◆ Work instruction
Reproduce the listing that follows with no differences at all.

.....

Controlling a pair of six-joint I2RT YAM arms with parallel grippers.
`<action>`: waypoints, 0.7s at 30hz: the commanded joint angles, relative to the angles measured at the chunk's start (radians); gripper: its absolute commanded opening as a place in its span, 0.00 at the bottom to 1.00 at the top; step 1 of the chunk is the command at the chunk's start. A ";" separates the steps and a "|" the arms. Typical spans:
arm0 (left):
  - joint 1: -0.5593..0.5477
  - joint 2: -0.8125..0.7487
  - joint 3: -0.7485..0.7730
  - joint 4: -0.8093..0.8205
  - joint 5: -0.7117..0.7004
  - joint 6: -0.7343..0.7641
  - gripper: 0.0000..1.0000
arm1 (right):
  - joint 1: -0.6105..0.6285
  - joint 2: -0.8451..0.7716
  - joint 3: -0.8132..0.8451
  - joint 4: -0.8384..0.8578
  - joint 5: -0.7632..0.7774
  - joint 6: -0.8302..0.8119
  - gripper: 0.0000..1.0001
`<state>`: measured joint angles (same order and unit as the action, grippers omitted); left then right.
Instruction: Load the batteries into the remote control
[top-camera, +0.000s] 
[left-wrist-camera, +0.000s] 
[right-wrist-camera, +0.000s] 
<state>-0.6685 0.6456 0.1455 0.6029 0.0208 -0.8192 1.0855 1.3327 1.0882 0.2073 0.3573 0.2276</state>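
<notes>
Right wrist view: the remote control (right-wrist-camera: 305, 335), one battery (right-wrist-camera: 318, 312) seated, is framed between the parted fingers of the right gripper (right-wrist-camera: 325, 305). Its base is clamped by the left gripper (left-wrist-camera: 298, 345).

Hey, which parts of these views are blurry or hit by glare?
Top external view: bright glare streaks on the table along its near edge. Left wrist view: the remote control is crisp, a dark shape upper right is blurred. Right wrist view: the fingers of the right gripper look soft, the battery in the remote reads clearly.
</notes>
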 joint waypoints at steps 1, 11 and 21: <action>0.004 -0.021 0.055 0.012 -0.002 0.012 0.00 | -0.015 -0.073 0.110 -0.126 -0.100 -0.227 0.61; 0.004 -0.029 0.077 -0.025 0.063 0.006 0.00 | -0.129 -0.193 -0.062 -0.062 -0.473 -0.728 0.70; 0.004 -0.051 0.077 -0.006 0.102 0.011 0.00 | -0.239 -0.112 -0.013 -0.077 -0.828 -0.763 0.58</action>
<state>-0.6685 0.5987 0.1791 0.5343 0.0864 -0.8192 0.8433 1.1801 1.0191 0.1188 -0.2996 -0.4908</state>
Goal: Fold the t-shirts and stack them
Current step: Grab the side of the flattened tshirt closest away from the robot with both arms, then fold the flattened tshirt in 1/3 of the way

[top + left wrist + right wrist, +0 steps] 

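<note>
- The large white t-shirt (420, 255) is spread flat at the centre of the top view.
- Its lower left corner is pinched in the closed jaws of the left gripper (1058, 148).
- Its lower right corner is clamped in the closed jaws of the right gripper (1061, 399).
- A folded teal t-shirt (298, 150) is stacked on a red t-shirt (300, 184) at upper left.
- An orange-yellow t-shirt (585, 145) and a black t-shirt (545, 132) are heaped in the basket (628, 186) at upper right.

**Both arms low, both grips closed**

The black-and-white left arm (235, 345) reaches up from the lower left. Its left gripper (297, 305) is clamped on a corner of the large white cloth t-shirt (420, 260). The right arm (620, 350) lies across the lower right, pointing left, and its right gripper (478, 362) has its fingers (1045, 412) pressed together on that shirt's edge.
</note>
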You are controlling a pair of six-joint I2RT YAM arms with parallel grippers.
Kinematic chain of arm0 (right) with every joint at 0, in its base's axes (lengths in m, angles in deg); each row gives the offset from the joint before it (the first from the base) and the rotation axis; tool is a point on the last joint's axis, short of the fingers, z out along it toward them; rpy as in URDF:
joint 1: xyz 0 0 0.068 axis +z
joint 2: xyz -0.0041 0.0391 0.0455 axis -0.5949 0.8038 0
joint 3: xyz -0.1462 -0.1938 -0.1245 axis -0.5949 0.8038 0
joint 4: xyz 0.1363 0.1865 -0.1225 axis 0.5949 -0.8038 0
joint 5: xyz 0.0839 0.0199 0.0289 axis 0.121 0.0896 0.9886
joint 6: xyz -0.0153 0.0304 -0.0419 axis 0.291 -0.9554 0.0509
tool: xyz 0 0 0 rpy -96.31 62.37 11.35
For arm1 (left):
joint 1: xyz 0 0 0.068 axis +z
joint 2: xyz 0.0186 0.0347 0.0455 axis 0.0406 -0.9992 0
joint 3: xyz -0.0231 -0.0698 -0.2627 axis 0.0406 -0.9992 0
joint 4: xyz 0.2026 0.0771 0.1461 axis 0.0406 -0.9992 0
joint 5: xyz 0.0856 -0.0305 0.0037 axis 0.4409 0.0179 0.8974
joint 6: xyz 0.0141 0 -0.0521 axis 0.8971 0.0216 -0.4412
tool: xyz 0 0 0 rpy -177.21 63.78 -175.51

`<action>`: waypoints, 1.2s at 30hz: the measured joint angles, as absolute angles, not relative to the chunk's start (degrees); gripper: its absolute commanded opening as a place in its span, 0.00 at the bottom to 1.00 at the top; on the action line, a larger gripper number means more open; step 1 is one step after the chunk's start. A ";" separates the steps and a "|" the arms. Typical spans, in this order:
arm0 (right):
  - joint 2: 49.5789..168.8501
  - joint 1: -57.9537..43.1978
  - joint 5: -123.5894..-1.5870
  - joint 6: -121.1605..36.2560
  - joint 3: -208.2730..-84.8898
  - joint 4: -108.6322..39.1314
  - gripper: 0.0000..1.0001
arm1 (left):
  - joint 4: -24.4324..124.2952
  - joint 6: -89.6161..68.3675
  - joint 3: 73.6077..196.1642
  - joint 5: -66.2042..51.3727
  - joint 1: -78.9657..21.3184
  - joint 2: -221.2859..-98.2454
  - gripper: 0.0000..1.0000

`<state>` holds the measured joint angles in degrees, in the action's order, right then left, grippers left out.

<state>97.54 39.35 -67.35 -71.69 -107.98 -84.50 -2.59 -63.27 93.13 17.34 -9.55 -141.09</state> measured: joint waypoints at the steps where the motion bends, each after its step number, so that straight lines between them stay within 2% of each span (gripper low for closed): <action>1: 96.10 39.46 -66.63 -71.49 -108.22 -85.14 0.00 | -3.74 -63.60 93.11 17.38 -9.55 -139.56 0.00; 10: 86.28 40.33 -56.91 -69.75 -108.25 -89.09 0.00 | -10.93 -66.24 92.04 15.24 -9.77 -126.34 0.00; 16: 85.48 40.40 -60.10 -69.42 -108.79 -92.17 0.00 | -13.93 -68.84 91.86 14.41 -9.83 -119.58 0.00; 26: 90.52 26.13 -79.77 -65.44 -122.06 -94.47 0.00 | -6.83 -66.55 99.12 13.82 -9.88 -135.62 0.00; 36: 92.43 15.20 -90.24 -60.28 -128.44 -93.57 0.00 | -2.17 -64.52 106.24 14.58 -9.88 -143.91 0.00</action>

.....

◆ Task response
Controlling a pair of six-joint I2RT YAM arms with parallel grippers.
`<action>`: waypoints, 0.7s at 30hz: the commanded joint angles, relative to the angles measured at the chunk's start (radians); gripper: its absolute commanded opening as a place in its span, 0.00 at the bottom to 1.00 at the top; step 1 of the chunk is the command at the chunk's start. A ";" separates the steps and a "|" the arms. Typical spans:
arm0 (left):
  - joint 1: -0.5593..0.5477
  - joint 2: -0.8125..0.7487
  - joint 3: -0.7485..0.7730
  - joint 4: -0.8093..0.8205
  - joint 5: -0.7117..0.7004
  - joint 6: -0.7343..0.7641
  - gripper: 0.0000..1.0000
arm1 (right):
  - joint 1: -0.6105..0.6285
  - joint 2: -0.8451..0.7716
  - joint 3: -0.8132..0.8451
  - joint 4: -0.8384..0.8578
  - joint 5: -0.7632..0.7774
  - joint 6: -0.8302..0.8119
  - gripper: 0.0000..1.0001
`<state>`: measured joint angles (same order and unit as the action, grippers omitted); left then right.
Instruction: Load the batteries into the remote control
[top-camera, +0.000s] 
[left-wrist-camera, +0.000s] 
[right-wrist-camera, +0.000s] 
<state>-0.6685 0.6456 0.1455 0.6029 0.0208 -0.8192 1.0855 1.3327 1.0882 0.2073 0.3573 0.2276</state>
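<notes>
Right wrist view: the remote control (right-wrist-camera: 305, 335), one battery (right-wrist-camera: 318, 312) seated, is framed between the parted fingers of the right gripper (right-wrist-camera: 325, 305). Its base is clamped by the left gripper (left-wrist-camera: 298, 345).

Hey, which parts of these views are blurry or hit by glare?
Top external view: bright glare streaks on the table along its near edge. Left wrist view: the remote control is crisp, a dark shape upper right is blurred. Right wrist view: the fingers of the right gripper look soft, the battery in the remote reads clearly.
</notes>
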 joint waypoints at steps 1, 11 and 21: <action>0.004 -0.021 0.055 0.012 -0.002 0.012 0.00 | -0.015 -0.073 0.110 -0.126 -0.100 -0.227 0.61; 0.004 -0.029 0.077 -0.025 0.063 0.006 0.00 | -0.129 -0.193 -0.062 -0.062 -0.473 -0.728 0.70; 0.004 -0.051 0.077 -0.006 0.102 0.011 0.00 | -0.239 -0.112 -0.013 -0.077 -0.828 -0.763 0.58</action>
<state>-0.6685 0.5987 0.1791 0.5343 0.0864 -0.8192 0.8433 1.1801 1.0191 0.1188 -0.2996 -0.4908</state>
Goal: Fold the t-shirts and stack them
Current step: Grab the side of the flattened tshirt closest away from the robot with both arms, then fold the flattened tshirt in 1/3 of the way

[top + left wrist + right wrist, +0 steps] 

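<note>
- The large white t-shirt (420, 255) is spread flat at the centre of the top view.
- Its lower left corner is pinched in the closed jaws of the left gripper (1058, 148).
- Its lower right corner is clamped in the closed jaws of the right gripper (1061, 399).
- A folded teal t-shirt (298, 150) is stacked on a red t-shirt (300, 184) at upper left.
- An orange-yellow t-shirt (585, 145) and a black t-shirt (545, 132) are heaped in the basket (628, 186) at upper right.

**Both arms low, both grips closed**

The black-and-white left arm (235, 345) reaches up from the lower left. Its left gripper (297, 305) is clamped on a corner of the large white cloth t-shirt (420, 260). The right arm (620, 350) lies across the lower right, pointing left, and its right gripper (478, 362) has its fingers (1045, 412) pressed together on that shirt's edge.
</note>
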You are controlling a pair of six-joint I2RT YAM arms with parallel grippers.
Kinematic chain of arm0 (right) with every joint at 0, in its base's axes (lengths in m, angles in deg); each row gives the offset from the joint before it (the first from the base) and the rotation axis; tool is a point on the last joint's axis, short of the fingers, z out along it toward them; rpy as in URDF:
joint 1: xyz 0 0 0.068 axis +z
joint 2: xyz -0.0041 0.0391 0.0455 axis -0.5949 0.8038 0
joint 3: xyz -0.1462 -0.1938 -0.1245 axis -0.5949 0.8038 0
joint 4: xyz 0.1363 0.1865 -0.1225 axis 0.5949 -0.8038 0
joint 5: xyz 0.0839 0.0199 0.0289 axis 0.121 0.0896 0.9886
joint 6: xyz -0.0153 0.0304 -0.0419 axis 0.291 -0.9554 0.0509
tool: xyz 0 0 0 rpy -96.31 62.37 11.35
For arm1 (left):
joint 1: xyz 0 0 0.068 axis +z
joint 2: xyz 0.0186 0.0347 0.0455 axis 0.0406 -0.9992 0
joint 3: xyz -0.0231 -0.0698 -0.2627 axis 0.0406 -0.9992 0
joint 4: xyz 0.2026 0.0771 0.1461 axis 0.0406 -0.9992 0
joint 5: xyz 0.0856 -0.0305 0.0037 axis 0.4409 0.0179 0.8974
joint 6: xyz 0.0141 0 -0.0521 axis 0.8971 0.0216 -0.4412
tool: xyz 0 0 0 rpy -177.21 63.78 -175.51

`<action>`: waypoints, 1.2s at 30hz: the measured joint angles, as absolute angles, not relative to the chunk's start (degrees); gripper: its absolute commanded opening as a place in its span, 0.00 at the bottom to 1.00 at the top; on the action line, a larger gripper number means more open; step 1 is one step after the chunk's start. A ";" separates the steps and a "|" the arms. Typical spans, in this order:
arm0 (right):
  - joint 2: 49.5789..168.8501
  - joint 1: -57.9537..43.1978
  - joint 5: -123.5894..-1.5870
  - joint 6: -121.1605..36.2560
  - joint 3: -208.2730..-84.8898
  - joint 4: -108.6322..39.1314
  - gripper: 0.0000..1.0001
arm1 (left):
  - joint 4: -24.4324..124.2952
  - joint 6: -89.6161..68.3675
  - joint 3: 73.6077..196.1642
  - joint 5: -66.2042..51.3727
  - joint 1: -78.9657..21.3184
  - joint 2: -221.2859..-98.2454
  - gripper: 0.0000..1.0000

`<state>` holds the measured joint angles in degrees, in the action's order, right then left, grippers left out.

<state>97.54 39.35 -67.35 -71.69 -107.98 -84.50 -2.59 -63.27 93.13 17.34 -9.55 -141.09</state> measured: joint waypoints at the steps where the motion bends, each after its step number, so that straight lines between them stay within 2% of each span (gripper low for closed): <action>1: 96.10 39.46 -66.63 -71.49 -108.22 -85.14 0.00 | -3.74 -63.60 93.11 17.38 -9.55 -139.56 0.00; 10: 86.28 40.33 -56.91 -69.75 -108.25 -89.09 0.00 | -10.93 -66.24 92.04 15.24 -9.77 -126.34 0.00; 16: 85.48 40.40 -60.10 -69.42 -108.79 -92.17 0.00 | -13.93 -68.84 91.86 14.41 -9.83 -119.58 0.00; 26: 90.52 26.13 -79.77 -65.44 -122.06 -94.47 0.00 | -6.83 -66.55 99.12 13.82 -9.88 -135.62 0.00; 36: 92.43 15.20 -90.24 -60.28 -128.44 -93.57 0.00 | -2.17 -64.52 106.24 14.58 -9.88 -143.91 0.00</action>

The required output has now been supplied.